**Problem to solve**
Transcribe the whole listing exactly.

**Supplied information**
*-*-*
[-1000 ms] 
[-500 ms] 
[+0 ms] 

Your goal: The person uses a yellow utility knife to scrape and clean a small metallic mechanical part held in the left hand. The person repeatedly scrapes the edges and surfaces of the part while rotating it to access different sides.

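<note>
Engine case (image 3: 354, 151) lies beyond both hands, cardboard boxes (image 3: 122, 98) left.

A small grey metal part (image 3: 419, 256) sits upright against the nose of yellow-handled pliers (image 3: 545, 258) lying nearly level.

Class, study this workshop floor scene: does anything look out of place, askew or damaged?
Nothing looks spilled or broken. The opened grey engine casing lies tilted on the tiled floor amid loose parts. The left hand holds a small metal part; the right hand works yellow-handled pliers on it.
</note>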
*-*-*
**Response to this task**
[-1000 ms] 
[-500 ms] 
[+0 ms] 

Your goal: The person uses a yellow utility knife to scrape and clean a small metallic mechanical part held in the left hand. The person repeatedly scrapes the edges and surfaces of the part while rotating it to access different sides.

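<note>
Engine case (image 3: 354, 151) lies beyond both hands, cardboard boxes (image 3: 122, 98) left.

A small grey metal part (image 3: 419, 256) sits upright against the nose of yellow-handled pliers (image 3: 545, 258) lying nearly level.

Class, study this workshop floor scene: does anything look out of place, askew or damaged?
Nothing looks spilled or broken. The opened grey engine casing lies tilted on the tiled floor amid loose parts. The left hand holds a small metal part; the right hand works yellow-handled pliers on it.
</note>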

This output contains the complete answer.